## Your objective
Use the entries below and reproduce exactly the lines from the one containing "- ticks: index" down to the one containing "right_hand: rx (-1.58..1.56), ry", both of them included.

## Exercise inputs
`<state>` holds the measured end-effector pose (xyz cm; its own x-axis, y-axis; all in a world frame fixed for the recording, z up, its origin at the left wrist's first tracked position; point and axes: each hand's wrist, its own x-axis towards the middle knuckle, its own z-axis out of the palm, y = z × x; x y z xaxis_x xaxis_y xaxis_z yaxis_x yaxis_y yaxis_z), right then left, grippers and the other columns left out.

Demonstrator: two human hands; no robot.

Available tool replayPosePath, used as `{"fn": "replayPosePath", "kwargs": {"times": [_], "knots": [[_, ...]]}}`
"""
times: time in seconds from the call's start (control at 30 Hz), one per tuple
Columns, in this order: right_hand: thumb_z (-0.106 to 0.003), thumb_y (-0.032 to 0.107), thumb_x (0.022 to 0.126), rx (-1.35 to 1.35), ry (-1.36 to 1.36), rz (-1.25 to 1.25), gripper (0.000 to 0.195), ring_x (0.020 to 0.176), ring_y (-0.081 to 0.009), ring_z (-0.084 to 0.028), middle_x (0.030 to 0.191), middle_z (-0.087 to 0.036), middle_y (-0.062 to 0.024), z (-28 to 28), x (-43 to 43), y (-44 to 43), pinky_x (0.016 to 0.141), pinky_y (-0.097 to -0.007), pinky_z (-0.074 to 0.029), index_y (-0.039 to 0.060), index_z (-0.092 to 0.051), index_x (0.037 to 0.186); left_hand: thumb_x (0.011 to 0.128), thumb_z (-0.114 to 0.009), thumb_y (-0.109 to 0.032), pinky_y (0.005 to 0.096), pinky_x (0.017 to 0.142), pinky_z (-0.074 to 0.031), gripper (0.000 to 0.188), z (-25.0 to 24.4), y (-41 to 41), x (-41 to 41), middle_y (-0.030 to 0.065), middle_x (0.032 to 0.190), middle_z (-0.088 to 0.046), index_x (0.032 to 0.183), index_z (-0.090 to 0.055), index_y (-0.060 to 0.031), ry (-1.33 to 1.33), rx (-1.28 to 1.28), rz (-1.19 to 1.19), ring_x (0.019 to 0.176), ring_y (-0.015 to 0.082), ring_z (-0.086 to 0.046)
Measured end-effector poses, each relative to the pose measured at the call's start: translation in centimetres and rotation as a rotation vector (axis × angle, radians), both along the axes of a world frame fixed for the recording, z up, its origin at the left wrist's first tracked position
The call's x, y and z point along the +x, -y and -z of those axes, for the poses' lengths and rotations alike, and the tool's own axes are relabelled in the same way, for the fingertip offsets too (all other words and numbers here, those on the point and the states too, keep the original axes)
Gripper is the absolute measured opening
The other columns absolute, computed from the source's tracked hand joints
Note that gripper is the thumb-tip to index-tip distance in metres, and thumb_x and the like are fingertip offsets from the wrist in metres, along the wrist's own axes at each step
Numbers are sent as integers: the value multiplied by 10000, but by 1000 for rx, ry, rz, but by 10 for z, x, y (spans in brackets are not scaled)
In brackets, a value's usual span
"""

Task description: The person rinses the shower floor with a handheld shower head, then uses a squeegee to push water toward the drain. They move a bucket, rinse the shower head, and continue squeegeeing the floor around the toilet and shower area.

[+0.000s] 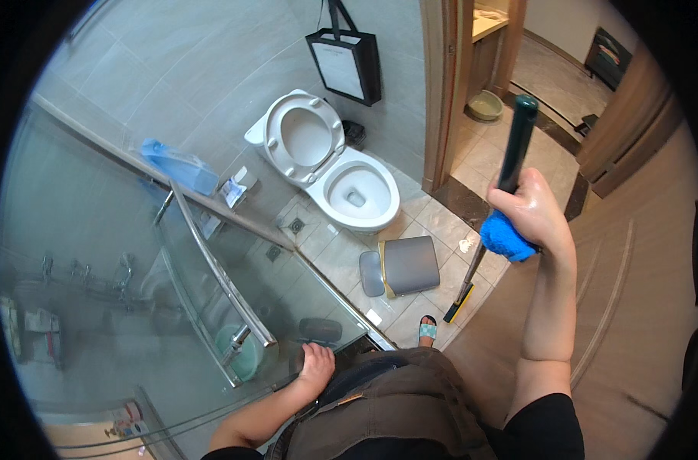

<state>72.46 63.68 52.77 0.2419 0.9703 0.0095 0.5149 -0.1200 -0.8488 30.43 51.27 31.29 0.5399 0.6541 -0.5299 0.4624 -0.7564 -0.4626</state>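
Note:
My right hand [530, 210] is closed round the dark green handle of a floor brush [517, 138], with a blue cloth [505, 237] bunched under the fingers. The tool's thin shaft slants down to a narrow yellow and black head on the tiled floor, just right of my sandalled foot [427, 330]. Low in the picture, my left hand [316, 368] rests by the edge of the glass shower panel, close to my body; whether it grips that edge cannot be told. A grey lidded bin [412, 265] lies on the floor before me.
A white toilet [361, 192] with its lid raised stands against the wall, and a black bag [346, 63] hangs above. The glass shower door bears a metal handle [222, 264]. A wooden door frame [438, 103] and a basin [485, 106] are at the upper right.

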Motion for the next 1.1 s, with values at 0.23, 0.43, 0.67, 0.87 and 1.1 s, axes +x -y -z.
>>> {"fn": "replayPosePath", "kwargs": {"times": [0.23,0.43,0.67,0.87,1.1], "knots": [[-556,123,653,23,-112,-131,156,539,-82,-429,544,-442,-31,8,36,-21,492,-260,-371,-27,-513,644,821,-451,-208,556,836,-383,343,12,0,-4,209,1043,-559,1066,-585,-10,-90,22,27,1003,377,-468],[-584,128,655,15,-127,-171,155,576,-117,-505,589,-517,-50,20,45,-36,552,-272,-422,-18,-565,703,809,-449,-216,551,819,-398,358,12,1,-6,227,1048,-548,1059,-585,0,-120,38,97,996,389,-463],[-599,162,646,62,-49,-204,183,574,-141,-525,582,-530,-76,14,44,-72,565,-286,-434,-13,-568,691,819,-427,-234,581,850,-367,383,35,5,-17,255,1068,-532,1048,-590,26,-44,24,42,1004,426,-454],[-612,199,638,17,166,-296,237,570,-173,-552,582,-539,-121,4,7,-144,583,-305,-450,-28,-584,699,829,-418,-203,594,876,-344,396,54,13,-18,255,1102,-520,1106,-567,37,-101,73,-57,1032,433,-439],[-607,182,641,17,249,-398,217,549,-172,-539,568,-533,-108,10,-16,-206,565,-308,-447,-27,-581,689,837,-416,-186,590,949,-268,393,35,9,7,232,1145,-503,1130,-549,41,38,-12,-315,1077,418,-417]]}}
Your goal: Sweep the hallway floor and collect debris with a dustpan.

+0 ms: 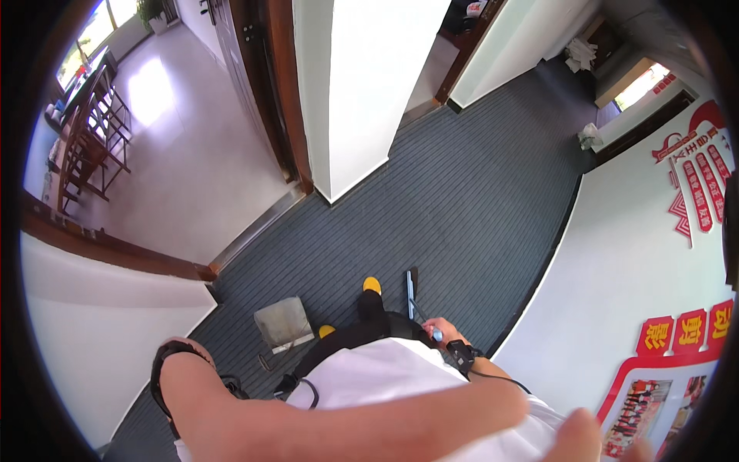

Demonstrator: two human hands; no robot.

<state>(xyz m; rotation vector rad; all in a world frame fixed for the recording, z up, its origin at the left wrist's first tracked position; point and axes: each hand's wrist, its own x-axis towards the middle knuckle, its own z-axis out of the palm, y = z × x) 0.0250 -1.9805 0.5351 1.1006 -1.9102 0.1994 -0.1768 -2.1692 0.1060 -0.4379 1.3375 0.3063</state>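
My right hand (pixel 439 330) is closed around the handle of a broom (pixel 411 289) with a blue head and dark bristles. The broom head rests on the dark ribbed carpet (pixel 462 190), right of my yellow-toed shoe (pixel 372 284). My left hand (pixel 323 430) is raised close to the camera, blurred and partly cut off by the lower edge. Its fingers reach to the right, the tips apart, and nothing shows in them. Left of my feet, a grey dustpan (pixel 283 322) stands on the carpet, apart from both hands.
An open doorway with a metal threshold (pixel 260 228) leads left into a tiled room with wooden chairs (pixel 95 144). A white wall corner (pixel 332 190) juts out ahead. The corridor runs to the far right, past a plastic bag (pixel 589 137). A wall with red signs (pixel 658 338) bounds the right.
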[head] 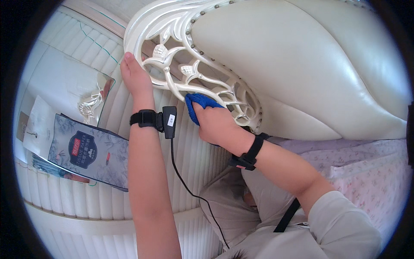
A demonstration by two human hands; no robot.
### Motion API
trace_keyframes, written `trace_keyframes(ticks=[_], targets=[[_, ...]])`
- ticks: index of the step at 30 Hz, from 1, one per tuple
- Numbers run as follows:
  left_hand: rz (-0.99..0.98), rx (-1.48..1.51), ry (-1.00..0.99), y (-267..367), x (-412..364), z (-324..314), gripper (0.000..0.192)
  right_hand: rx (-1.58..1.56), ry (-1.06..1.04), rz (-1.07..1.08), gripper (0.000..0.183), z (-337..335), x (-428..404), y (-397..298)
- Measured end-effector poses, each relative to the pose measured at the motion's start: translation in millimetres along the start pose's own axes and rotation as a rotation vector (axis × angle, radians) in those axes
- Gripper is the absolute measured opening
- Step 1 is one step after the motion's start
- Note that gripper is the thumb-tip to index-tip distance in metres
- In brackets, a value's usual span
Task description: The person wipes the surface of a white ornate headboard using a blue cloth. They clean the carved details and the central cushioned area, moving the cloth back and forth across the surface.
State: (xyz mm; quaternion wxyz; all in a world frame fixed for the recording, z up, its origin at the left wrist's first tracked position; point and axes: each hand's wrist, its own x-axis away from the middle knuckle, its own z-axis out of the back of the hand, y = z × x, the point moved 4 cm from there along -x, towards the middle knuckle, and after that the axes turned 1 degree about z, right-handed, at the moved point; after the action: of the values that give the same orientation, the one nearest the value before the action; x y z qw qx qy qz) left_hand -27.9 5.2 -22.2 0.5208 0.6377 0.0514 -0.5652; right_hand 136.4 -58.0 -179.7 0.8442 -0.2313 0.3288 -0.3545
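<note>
A pearl-white carved headboard frame [176, 84] with openwork flowers borders a cream padded headboard panel [275, 64]. My left hand [137, 76] grips the frame's outer rim at the upper left, its thumb in sight and most of its fingers hidden behind the rim. A blue cloth [202, 101], bunched up, is held in my right hand [220, 124]. The cloth touches the lower bar of the openwork, with the index finger pressed on it. Part of the cloth is hidden under the hand.
On a glossy white bedside surface [61, 74] at left lies a grey tissue paper pack [87, 150], partly behind my left forearm. A black cable [184, 184] hangs from the device [169, 123] strapped to my left wrist. A pink floral bedsheet [365, 181] spreads at right.
</note>
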Motion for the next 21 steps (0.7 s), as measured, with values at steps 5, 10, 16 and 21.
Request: trace_keyframes(ticks=[5,10,16,21], targets=[[0.006,0.004,0.038,-5,-3,-1,0.052,-0.001,-0.011,0.059,0.047,-3,-9,2],[0.030,0.065,0.027,-3,0,-5,0.050,-0.003,0.075,0.061,0.054,-13,-8,11],[0.026,0.045,0.039,-6,1,0,0.049,-0.194,0.057,-0.027,0.074,-20,22,34],[-0.052,0.057,0.024,-3,0,1,0.047,-0.262,0.121,-0.080,0.080,4,25,36]])
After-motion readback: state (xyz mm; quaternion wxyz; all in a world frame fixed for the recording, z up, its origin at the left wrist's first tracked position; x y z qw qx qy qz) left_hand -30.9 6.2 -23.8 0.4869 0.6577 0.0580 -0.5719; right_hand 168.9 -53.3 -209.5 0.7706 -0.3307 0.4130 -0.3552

## Exercise output
- ticks: index of the step at 30 Hz, from 1, one per tuple
- Numbers run as follows:
  left_hand: rz (-0.99..0.98), rx (-1.48..1.51), ry (-1.00..0.99), y (-267..367), x (-412..364), z (-324..314), gripper (0.000..0.192)
  right_hand: rx (-1.58..1.56), ry (-1.06..1.04), rz (-1.07..1.08), gripper (0.000..0.183), z (-337..335), x (-428..404), y (-397..298)

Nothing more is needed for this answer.